Like before, let’s compare what inferences we might make with just the selective data versus all the data:
|Dataset||Inference from Data||Decisions||Result|
|NYTimes Coverage (Selective Data)||Terrorism, homicide, plane/train crashes, and war kill a substantial portion of the people who die each year||?||?|
|All Data||The most heavily covered deaths in media are a tiny portion of the way you (or any human) are likely to die – even if we exclude deaths like old age||?||?|
Source: WHO, CDC, The New York Times analysis.
Think about how you might feel looking at the actual graph above compared to reading a story that highlights that more than one mass shooting occurs each day. They’re both accurate, yet lead to very different perceptions and threat levels for the reader.
“Scariness” and Coverage
The scariest ways to die are the most covered. We can quickly see this by examining the characteristics that make an event scary:
(Scarier vs Less scary)
|Dread||Anything that kills us in a scary way worries us||Shark attack vs heart disease|
|Novelty||New risks are more frightening than old ones||Zika vs influenza|
|Catastrophic or chronic||Things that happen less often but kill many are scarier than those that happen regularly||Plane crash vs car crash|
|Uncertainty||Concern will be higher if all the answers are not available||Genetically modified crops|
|Control/Choice||Lack of control or choice worries us||Plane crash vs car crash, self-driving car vs. human driven car|
|Man-made (not natural)||Man-made dangers are scarier than natural ones||Genetic modification vs hybridization of species|
|Children||We get more scared by risks faced by our children||Child abduction vs. our own abduction; childhood vaccines|
|Awareness||The more aware we are of a risk, the more concerned we will be|
|Risk benefit trade-off||If something feels like it provides value, it will be less scary||Accepting a Syrian refugee vs driving a car|
Adopted from David Ropeik, The Consequences of Fear (link).

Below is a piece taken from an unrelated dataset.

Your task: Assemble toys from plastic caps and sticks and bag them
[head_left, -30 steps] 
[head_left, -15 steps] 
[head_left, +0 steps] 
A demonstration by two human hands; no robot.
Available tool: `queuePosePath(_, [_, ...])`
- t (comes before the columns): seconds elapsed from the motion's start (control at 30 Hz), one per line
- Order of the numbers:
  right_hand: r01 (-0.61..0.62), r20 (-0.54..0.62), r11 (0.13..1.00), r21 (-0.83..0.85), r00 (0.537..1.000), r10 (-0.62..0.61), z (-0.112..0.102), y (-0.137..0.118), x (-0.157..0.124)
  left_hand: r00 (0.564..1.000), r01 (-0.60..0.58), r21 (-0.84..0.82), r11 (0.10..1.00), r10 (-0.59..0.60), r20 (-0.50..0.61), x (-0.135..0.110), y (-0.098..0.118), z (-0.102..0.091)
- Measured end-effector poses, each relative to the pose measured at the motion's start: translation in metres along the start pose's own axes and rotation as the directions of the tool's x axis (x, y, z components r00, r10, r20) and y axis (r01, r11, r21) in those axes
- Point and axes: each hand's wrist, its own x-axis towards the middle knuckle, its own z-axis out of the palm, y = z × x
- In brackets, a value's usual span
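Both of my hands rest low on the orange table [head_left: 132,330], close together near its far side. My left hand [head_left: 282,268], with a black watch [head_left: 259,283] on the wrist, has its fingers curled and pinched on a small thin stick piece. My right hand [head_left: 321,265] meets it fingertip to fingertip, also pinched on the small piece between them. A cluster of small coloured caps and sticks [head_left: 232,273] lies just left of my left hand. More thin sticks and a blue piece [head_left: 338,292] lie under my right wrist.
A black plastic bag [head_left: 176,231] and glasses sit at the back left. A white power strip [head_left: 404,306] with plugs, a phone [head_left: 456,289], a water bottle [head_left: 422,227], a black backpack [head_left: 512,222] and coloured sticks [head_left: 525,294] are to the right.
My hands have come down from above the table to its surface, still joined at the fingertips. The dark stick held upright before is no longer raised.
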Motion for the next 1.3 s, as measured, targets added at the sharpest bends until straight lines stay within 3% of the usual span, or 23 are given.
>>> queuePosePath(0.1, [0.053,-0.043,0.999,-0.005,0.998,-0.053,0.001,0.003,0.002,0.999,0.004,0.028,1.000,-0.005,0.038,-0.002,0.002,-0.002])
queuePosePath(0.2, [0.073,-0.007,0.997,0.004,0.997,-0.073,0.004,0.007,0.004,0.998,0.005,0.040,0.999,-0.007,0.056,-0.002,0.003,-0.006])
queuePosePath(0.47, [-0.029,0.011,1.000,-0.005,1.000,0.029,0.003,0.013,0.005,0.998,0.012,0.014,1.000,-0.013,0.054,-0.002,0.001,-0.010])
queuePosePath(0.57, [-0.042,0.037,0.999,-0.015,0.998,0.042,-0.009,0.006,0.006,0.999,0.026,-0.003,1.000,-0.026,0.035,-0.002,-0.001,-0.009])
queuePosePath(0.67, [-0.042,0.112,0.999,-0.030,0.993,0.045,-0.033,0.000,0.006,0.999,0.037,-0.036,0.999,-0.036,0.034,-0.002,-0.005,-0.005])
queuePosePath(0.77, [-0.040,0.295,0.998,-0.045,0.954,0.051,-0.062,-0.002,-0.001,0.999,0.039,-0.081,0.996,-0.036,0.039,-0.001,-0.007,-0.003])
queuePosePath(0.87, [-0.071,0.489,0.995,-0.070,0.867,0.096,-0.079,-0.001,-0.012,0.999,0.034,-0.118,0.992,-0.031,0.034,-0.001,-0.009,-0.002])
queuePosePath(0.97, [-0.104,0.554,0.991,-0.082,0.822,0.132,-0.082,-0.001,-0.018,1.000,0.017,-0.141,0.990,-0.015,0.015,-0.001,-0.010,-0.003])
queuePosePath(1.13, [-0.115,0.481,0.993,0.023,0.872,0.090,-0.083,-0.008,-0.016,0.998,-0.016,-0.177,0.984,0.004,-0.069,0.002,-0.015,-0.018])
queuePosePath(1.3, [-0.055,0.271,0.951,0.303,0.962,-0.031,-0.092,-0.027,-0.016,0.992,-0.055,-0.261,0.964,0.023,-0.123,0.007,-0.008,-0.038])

Compare the most covered types of deaths in our previous chart to the characteristics in this table. How scary are the most covered deaths? The most prevalent deaths?
Even in 2017, so much of our decision making around danger is driven by a story we want to read rather than a thoughtful consideration of the risks we face. In the context of war, one New York Times journalist highlights a critical characteristic of a good story that influences coverage:
“Conflicts gain sustained American attention only when they provide a compelling story line … most of all … good guys and bad guys.”
Using the Media to Determine Personal Safety
Throughout this series, we’ve shown the large difference between the coverage of deaths and actual deaths. Just like I pointed out with the Space Shuttle Challenger, we need to look at all the data if we seek to make good decisions, not just selective data.
Would you make different voting or personal safety decisions by looking at reality rather than coverage? How interesting would reality be compared to the coverage? How profitable would reality be compared to coverage?
This highlights a societal paradox. If you figure out how to make people exercise consistently, you’ll likely have saved more lives (or increased lifespans) than nearly anything anyone else can do today. And yet, there will be very little media coverage of this (especially the front pages), as the effects are too diffuse and the narrative too weak.
More dangerously, media coverage may influence what our society focuses on — meaning that public policy or research funding or political decisions may be suboptimal.